Everything from the first line of the data through the line with "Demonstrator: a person" is to be echoed exactly, minus the pictures.

DATA SEGMENT below:

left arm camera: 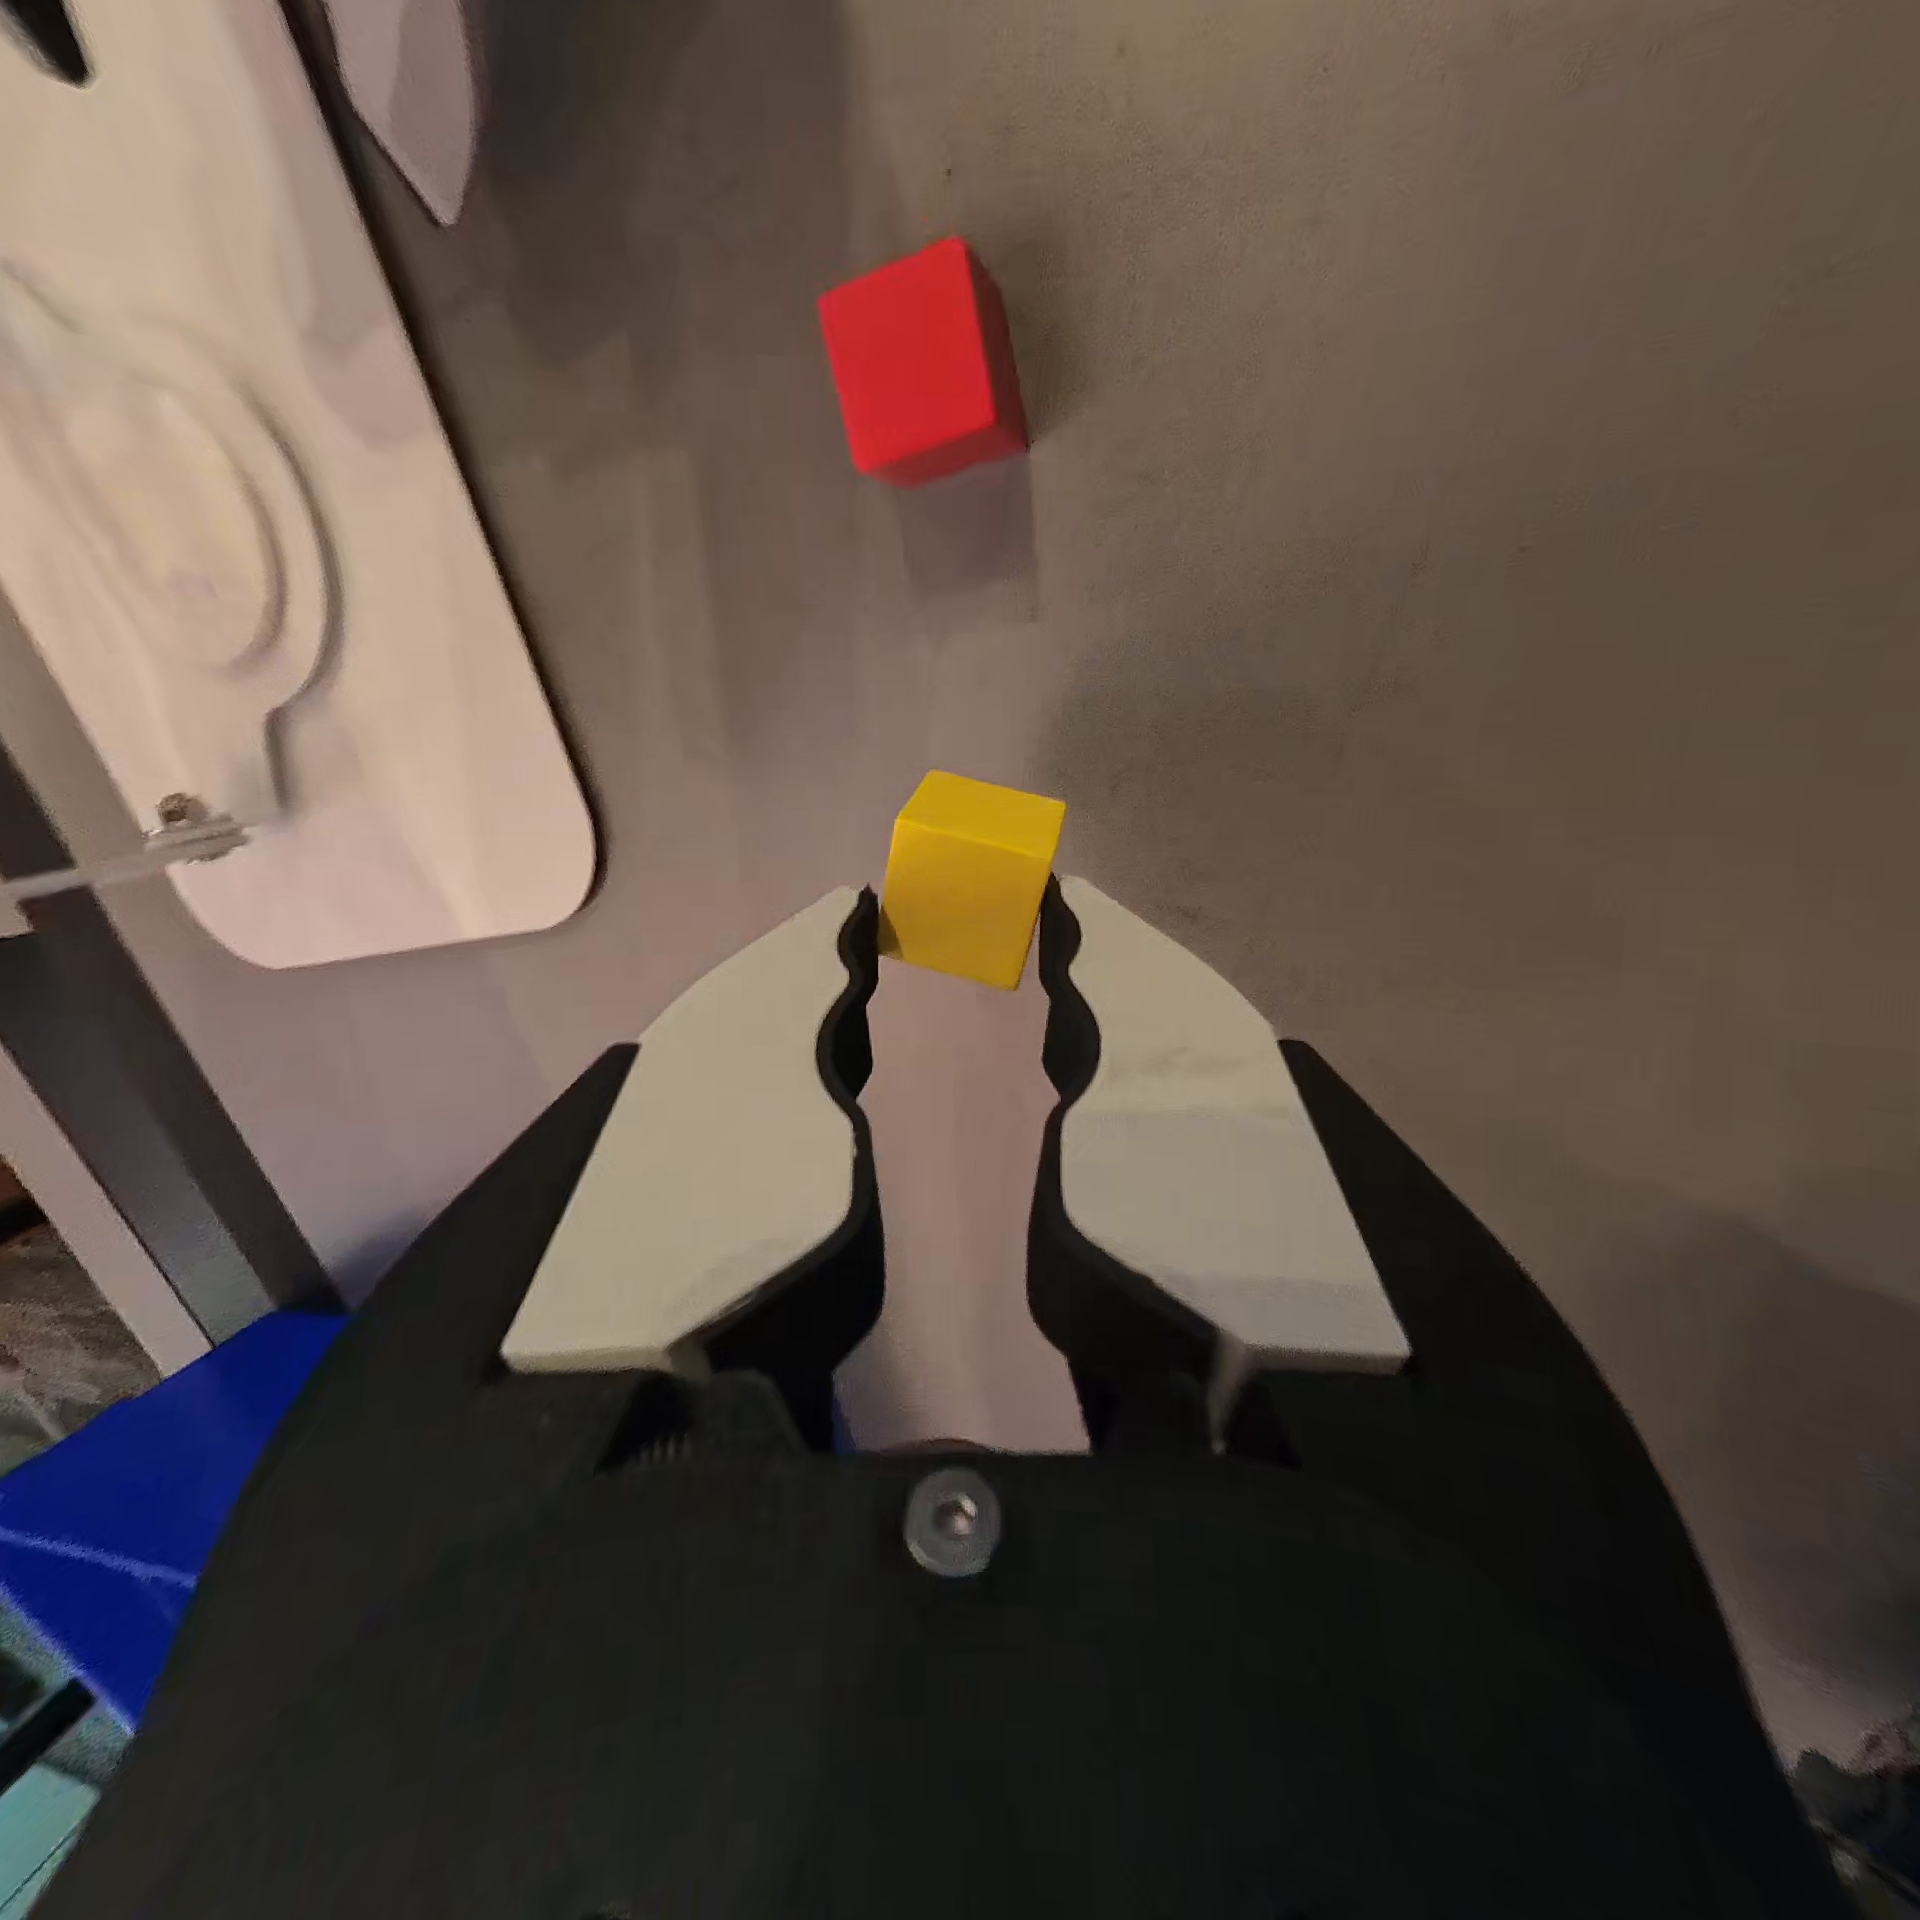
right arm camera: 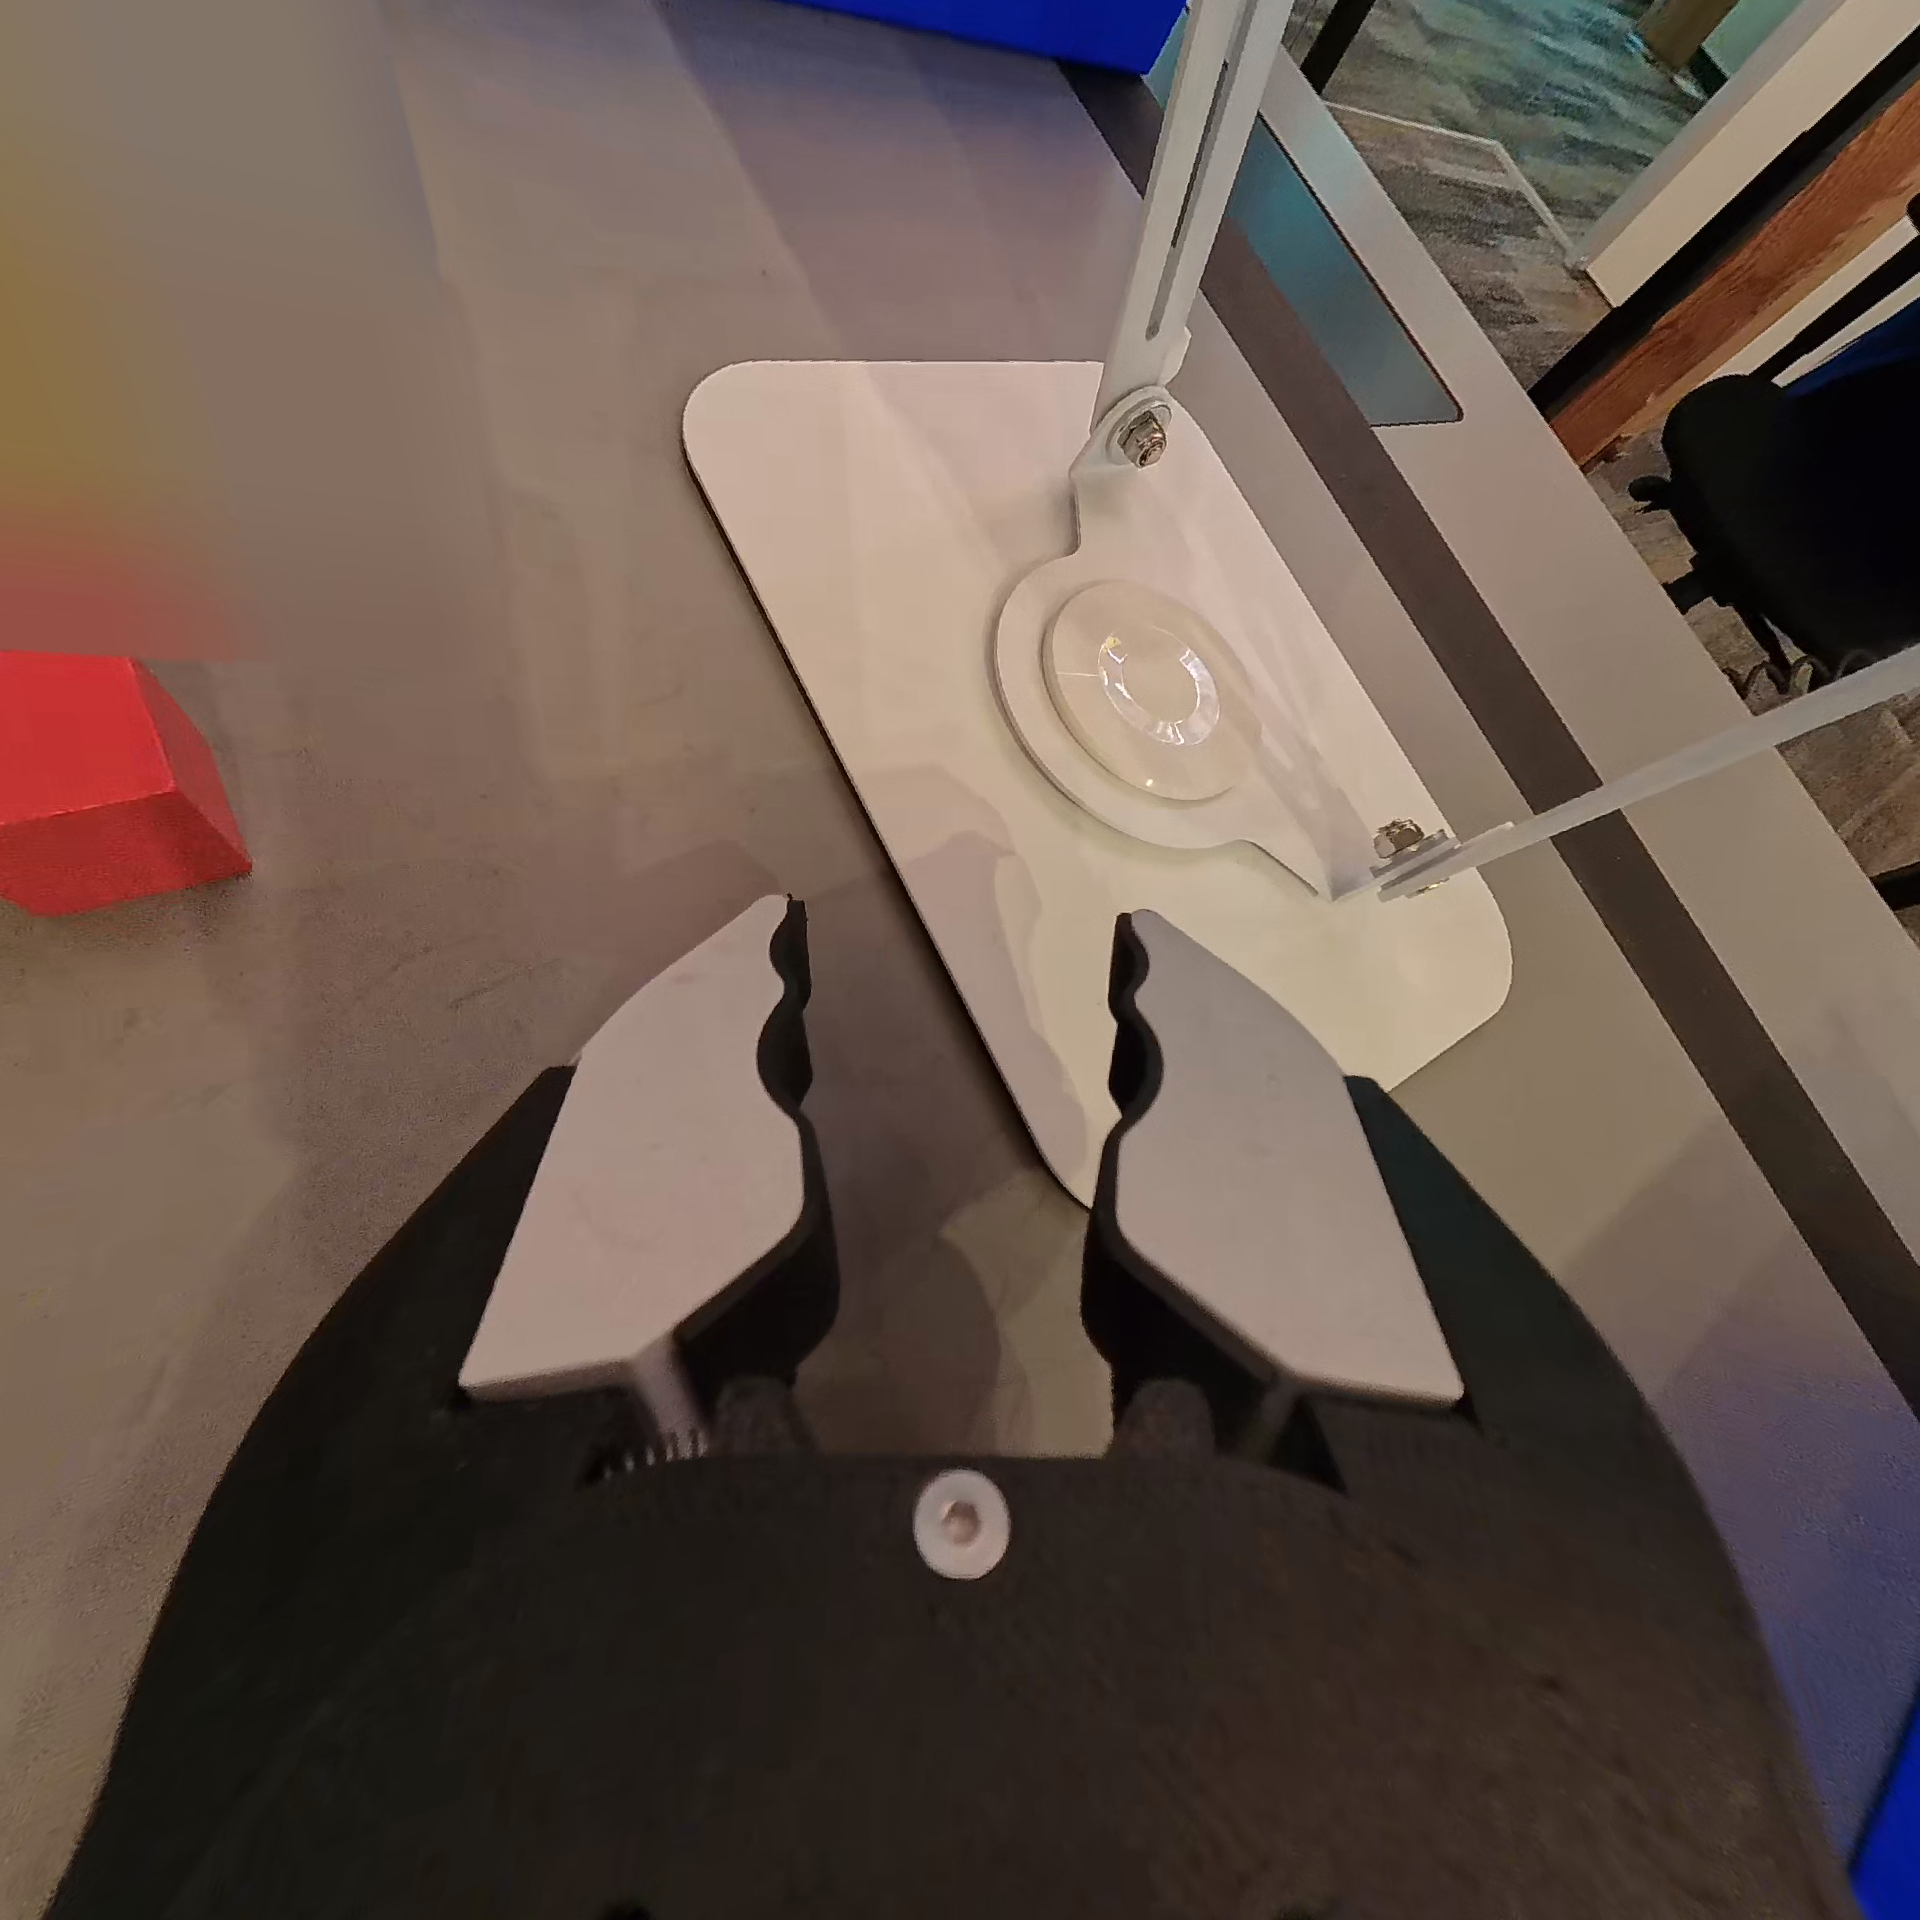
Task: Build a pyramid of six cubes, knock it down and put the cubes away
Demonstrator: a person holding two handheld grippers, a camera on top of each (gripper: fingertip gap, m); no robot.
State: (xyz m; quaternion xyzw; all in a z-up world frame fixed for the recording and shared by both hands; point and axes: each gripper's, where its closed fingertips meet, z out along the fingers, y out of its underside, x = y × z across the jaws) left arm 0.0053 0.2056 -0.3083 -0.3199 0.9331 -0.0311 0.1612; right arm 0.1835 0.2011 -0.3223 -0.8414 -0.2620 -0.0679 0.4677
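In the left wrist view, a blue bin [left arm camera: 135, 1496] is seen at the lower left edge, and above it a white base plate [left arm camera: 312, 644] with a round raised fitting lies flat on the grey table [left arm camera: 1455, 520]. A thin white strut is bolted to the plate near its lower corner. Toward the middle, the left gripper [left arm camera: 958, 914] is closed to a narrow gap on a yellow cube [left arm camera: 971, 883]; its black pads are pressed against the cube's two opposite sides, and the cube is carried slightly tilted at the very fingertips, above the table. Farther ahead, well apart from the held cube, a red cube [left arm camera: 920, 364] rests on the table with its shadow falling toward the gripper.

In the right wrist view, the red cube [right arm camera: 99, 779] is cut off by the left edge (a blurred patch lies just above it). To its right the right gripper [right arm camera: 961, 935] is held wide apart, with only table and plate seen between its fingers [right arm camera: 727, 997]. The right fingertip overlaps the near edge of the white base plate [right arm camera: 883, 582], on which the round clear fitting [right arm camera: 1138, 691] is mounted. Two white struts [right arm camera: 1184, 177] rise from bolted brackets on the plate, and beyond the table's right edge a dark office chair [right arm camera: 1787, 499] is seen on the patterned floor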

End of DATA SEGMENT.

*YOUR RESPONSE*:
left arm camera: 
right arm camera: 
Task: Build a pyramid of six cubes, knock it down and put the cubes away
Demonstrator: a person holding two handheld grippers, a camera on top of each (gripper: fingertip gap, m); no robot.

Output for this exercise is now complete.